Part 1: Theory and architecture
In the 2007 summary we mentioned that AMD was going to make multi-GPU CrossFire solutions for the high-end range. And so this happened, the company announced RADEON HD 3870 X2, its first graphics card based on dual RV670 GPUs. It seems the era of dual-GPU solutions is about to begin, since NVIDIA is also preparing a similar product on dual G92 processors.
This enthusiasm for multi-GPU products based on SLI and CrossFire is a bit disappointing. Despite the comfort of creating multiple solutions on different numbers of the same chips for various price ranges, a single-GPU product will always have some advantages like being faster in all applications, not just those optimized for multi-GPU configurations. Besides, it won't have excessive units in its every chip and will have better energy consumption and heat emission. But the most important—it will lack rendering latencies peculiar to main SLI/CrossFire modes. We hope manufacturers won't forget about single-GPU top-end solutions as well, multi-chip products being but a temporary way out.
Actually this theory section is very short since HD 3870 X2 is just a couple of RV670 sharing the same PCB with memory and circuitry. This dual-GPU solution operates using hardware CrossFire. PCI Express lanes and the corresponding bridge are onboard, so the card doesn't use corresponding motherboard resources. Comparing to a couple of HD 3870 cards, it's different only on GPU/memory clock rates.
The AMD R6xx unified architecture itself was announced as far back as in May 2007. Mid-end and low-end graphics cards based on R6xx were rolled out in Summer, while the latest mid-end solutions based on RV670 were released by AMD late in Fall. The key difference of RV670 from the previous top-end R600 was 55nm process technology that reduced chip cost price important for inexpensive products. Besides, new AMD GPUs stood out by supporting the updated DirectX 10.1, PCI Express 2.0 and also by improved hardware video processing unit.
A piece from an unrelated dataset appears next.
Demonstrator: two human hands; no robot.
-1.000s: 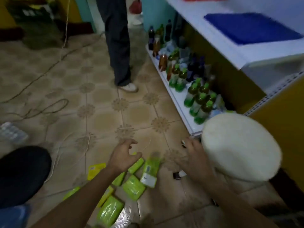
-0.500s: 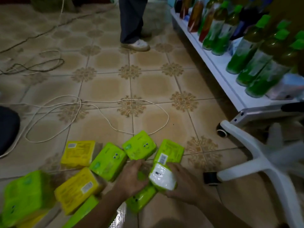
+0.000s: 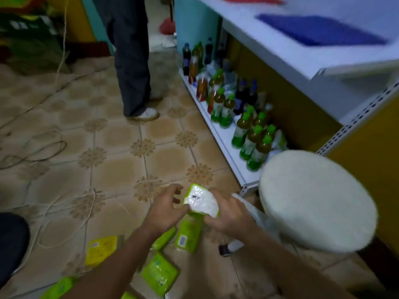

Before you start reading this article we traditionally recommend you to familiarize yourself with the basics describing various aspects of modern graphics cards and peculiarities of NVIDIA and AMD (former ATI) architectures.
These materials were rather accurate in predicting the current state of GPU architecture. Many assumptions proved to be correct. For more information about AMD R6xx unified architecture please see these articles:
RADEON HD 3870 X2 graphics accelerator
- Codenamed R680 (2 x RV670)
- 55nm process technology
- 2 x 666 millions of transistors
- Unified architecture with an array of shared processors for vertex, pixels and other data
- Hardware DirectX 10.1, including the new Shader Model 4.1, geometry generation and intermediate shader data output (stream output)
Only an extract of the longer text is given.